Danzando nell’oppressione,
Le mie scarpe si son rotte puoi notarlo,

Ma ho come l’impressione

Che un giorno o l altro vincerò sto fango.

Un poeta tragicomico che sopravvive ai margini, credo che io principalmente sia questo, a dire la verità non mi dispiace poi tanto, dato che è grazie a questo ruolo che la mia voce si è fatta più intensa.

Edmond è ciò che sono, Edmond è ciò che non sono mai stato.

Edmond è magia,

Tu sai che dove vivo il cielo è oscurato,

Chiunque io sia,

Lo so, non vado a genio al fato.

Edmond è poesia.

E adesso, adesso stringimi, stringimi più forte di questa corda, senza strozzarmi. Stringimi è troppo tempo che non lo fa nessuno, stringimi in una stretta che non mi obblighi a sognar di andar via. Stringimi non aver paura. Quest’oggi la paura ci è nemica. Solo se trovate il coraggio di stringermi troverò il coraggio di amare.

Perché sai, oggi di fianco ho un assassino lui dice a voce bassa, sussurrando: “ho ucciso un uomo, lo meritava”.

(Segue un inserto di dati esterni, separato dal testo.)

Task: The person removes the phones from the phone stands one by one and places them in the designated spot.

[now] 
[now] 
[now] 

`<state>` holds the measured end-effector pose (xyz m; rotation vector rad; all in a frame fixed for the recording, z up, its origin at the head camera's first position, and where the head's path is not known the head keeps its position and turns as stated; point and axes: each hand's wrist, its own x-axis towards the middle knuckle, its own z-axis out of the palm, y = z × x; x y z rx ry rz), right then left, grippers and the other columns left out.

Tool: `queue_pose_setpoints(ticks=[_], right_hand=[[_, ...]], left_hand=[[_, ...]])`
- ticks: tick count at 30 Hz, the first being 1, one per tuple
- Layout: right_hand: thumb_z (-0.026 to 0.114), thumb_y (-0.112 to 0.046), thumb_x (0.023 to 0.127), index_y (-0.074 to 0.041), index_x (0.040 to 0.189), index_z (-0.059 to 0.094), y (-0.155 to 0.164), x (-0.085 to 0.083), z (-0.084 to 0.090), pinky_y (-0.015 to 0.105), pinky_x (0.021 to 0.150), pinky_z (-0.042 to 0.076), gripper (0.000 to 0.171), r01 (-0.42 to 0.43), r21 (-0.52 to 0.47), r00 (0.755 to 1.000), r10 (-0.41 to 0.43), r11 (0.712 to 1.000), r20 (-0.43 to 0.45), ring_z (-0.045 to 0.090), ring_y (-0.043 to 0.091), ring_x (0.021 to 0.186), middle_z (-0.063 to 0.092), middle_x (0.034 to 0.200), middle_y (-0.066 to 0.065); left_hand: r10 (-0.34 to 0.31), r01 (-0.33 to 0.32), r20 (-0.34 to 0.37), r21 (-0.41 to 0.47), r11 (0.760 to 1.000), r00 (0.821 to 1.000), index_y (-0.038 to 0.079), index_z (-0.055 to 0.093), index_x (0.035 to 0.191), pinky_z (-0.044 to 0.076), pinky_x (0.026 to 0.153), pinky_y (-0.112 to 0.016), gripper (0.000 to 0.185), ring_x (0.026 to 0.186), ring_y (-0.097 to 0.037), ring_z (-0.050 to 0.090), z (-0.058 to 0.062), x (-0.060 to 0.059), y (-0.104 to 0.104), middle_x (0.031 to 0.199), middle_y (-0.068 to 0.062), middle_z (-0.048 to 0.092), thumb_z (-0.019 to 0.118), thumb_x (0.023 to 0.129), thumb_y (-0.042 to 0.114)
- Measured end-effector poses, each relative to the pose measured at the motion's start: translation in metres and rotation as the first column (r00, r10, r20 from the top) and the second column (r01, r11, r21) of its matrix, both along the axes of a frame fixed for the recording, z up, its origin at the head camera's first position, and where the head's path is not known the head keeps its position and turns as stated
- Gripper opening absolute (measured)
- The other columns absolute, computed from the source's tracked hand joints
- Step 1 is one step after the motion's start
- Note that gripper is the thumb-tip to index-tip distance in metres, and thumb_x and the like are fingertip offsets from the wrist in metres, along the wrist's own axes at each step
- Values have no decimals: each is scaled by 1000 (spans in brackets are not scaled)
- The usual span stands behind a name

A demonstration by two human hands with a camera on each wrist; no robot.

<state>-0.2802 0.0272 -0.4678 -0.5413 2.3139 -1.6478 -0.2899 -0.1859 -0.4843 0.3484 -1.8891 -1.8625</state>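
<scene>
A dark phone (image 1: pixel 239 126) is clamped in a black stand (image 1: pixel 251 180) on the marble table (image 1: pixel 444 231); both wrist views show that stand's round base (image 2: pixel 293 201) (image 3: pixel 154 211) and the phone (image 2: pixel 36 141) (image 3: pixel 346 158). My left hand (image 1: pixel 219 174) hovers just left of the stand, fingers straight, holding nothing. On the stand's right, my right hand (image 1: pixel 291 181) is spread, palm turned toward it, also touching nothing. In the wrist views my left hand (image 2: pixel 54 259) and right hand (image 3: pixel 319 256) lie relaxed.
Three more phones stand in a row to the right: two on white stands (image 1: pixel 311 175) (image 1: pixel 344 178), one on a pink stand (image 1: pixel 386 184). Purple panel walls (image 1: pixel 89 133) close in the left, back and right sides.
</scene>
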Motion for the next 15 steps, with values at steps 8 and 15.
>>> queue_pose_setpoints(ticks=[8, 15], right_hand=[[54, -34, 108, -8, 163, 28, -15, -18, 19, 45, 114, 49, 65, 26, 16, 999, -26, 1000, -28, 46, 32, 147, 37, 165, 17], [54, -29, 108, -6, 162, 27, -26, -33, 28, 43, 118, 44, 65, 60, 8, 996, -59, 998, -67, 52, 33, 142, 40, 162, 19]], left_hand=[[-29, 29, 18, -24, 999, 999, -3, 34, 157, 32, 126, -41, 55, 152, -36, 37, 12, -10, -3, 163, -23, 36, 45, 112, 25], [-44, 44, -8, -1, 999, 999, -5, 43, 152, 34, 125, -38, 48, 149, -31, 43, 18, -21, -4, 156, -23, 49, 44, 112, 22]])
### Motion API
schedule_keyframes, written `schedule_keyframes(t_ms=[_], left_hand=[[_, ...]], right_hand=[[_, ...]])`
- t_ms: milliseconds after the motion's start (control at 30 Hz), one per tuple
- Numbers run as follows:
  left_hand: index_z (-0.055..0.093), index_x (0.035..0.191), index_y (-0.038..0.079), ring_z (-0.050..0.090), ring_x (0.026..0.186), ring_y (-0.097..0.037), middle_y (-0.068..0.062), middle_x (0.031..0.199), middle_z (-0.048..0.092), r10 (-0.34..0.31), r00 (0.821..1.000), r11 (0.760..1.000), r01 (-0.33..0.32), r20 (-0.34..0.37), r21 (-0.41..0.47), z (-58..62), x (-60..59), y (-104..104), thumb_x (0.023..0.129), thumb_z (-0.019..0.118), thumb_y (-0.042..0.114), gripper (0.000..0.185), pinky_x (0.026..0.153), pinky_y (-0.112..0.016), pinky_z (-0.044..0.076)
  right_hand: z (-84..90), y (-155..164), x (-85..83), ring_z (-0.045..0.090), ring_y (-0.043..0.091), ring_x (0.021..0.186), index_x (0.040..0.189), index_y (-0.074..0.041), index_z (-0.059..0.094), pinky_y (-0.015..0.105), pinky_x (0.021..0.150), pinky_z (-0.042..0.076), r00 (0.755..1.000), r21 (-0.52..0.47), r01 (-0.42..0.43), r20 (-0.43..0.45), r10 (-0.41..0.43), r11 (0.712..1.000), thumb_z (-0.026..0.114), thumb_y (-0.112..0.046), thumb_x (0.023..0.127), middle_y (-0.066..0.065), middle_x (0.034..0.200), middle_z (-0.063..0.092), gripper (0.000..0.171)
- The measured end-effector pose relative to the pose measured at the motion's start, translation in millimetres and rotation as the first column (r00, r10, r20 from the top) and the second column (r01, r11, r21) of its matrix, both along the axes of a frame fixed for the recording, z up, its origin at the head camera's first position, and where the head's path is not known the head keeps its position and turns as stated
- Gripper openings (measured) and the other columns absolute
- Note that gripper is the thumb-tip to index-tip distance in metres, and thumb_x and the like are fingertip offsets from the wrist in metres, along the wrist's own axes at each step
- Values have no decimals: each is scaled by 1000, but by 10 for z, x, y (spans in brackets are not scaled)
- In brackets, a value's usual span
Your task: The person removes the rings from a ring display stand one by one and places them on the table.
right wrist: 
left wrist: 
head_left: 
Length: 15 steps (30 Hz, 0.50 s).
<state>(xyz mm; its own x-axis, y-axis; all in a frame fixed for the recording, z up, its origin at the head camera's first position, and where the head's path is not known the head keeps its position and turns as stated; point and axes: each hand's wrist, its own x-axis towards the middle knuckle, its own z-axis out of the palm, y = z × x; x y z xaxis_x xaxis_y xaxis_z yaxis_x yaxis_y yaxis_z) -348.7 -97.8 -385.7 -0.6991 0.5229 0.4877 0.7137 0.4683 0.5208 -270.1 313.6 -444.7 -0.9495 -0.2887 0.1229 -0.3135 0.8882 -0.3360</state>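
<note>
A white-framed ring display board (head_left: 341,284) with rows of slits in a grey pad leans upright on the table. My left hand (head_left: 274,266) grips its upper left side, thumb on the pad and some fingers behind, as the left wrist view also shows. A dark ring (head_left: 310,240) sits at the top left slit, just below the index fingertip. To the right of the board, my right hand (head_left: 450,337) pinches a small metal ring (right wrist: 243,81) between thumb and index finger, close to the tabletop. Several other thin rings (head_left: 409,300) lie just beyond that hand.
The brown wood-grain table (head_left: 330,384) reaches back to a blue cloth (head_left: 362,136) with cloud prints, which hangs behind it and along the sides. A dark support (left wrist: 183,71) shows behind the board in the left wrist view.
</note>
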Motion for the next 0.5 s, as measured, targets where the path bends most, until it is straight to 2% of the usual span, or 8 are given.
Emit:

Io ci credo, i suoi occhi sono persi, semivuoti, non crudeli. Eppure lui è un assassino. Lui ha assassinato dei sogni, i suoi. O almeno questo è quello che vuole farmi credere.

Compagno mio hanno ucciso i tuoi sogni prima ancora che tu uccidessi, non guardare il mondo dallo stesso pulpito di chi ti ha giudicato. Chi non ha cuore non soffre, chi non ha cuore qui smania. Tu non stai smaniando, stai soffrendo.

Di fianco ho un assassino, ed è una persona, i suoi occhi alle volte sono quelli di un bambino. Un bambino che sto mondo non perdona.